Wer seinen Geschäftserfolg zuerst bis auf die letzte Nachkommastelle durchrechnen will, kommt meines Erachtens nicht weit. Ich verfahre lieber nach der Devise: Entwickle großartige Angebote. Wenn die Leute sie haben wollen, mach ein Geschäft draus. Und schließlich werde unheimlich reich damit.

Mit Writely hat’s ja schon gut geklappt.

Jedenfalls die ersten beiden Stufen.

Klappt es denn bei Gmail und den Google Apps mit dem Reichwerden?

Wir sind noch nicht an dem Punkt, an dem sich die Angebote selbst tragen, aber auf einem sehr guten Weg dahin. Insofern kann ich damit leben, dass wir das finale Geschäftsmodell noch nicht haben.

Wie kann das denn aussehen? Selbstlosigkeit ist jedenfalls kein Modell, das zu börsennotierten Unternehmen passt.

Die Premiumversion der Programme verkaufen wir schon jetzt sehr erfolgreich. 50 Euro pro Jahr und Nutzer sind für viele Unternehmen viel preiswerter, als wenn sie die Anwendungen intern betreiben und verwalten würden.

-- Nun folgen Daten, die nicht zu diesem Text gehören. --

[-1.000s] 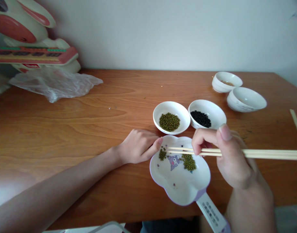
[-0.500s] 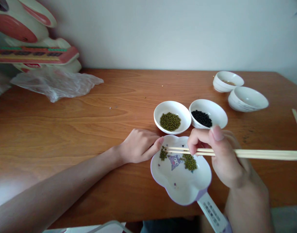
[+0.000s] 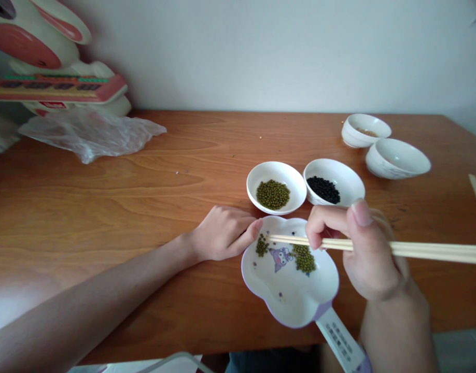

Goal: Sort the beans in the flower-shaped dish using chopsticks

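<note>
Chopsticks [image 3: 339,244] in right hand [image 3: 372,261], tips leftward (long axis nearly crosswise).

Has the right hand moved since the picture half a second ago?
Yes, slightly to the right: its thumb tip now sits nearer the right edge of the black-bean bowl. That's the right hand.

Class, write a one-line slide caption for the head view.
The right hand holds chopsticks above a lobed dish of green beans while the left hand rests at its edge.
</note>
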Demonstrator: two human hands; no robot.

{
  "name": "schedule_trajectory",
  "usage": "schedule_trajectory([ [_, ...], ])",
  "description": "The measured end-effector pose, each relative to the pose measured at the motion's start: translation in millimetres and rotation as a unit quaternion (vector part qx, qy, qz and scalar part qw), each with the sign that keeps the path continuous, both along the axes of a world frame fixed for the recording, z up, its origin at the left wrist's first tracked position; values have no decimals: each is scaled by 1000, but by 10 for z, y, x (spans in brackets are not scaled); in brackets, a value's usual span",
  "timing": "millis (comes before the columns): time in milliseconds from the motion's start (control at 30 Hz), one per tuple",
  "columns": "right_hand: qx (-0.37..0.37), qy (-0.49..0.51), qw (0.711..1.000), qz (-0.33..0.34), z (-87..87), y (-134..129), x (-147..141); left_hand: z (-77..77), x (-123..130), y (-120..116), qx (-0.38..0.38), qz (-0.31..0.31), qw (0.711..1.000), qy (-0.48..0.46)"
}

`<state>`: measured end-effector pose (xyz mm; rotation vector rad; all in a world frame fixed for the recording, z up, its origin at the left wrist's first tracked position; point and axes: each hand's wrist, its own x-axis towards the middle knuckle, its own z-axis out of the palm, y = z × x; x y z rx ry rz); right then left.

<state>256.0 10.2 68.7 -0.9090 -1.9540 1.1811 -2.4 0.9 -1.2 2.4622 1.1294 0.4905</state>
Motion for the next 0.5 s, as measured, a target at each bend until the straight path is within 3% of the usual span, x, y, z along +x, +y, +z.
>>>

Was heißt für Sie „sehr erfolgreich“?

Dass wir voraussichtlich in diesem, spätestens aber im nächsten Jahr mit den Apps die Gewinnschwelle erreichen. Ich darf keine genaueren Angaben machen. Aber wir haben schon mehr als eine Million zahlende Nutzer für unsere Premiumdienste – und gewinnen täglich rund 3000 Firmenkunden hinzu. Jeder Bereich verdoppelt pro Jahr mindestens seine Nutzerzahl – und einige schaffen noch bedeutend mehr. Das macht extrem viel Freude.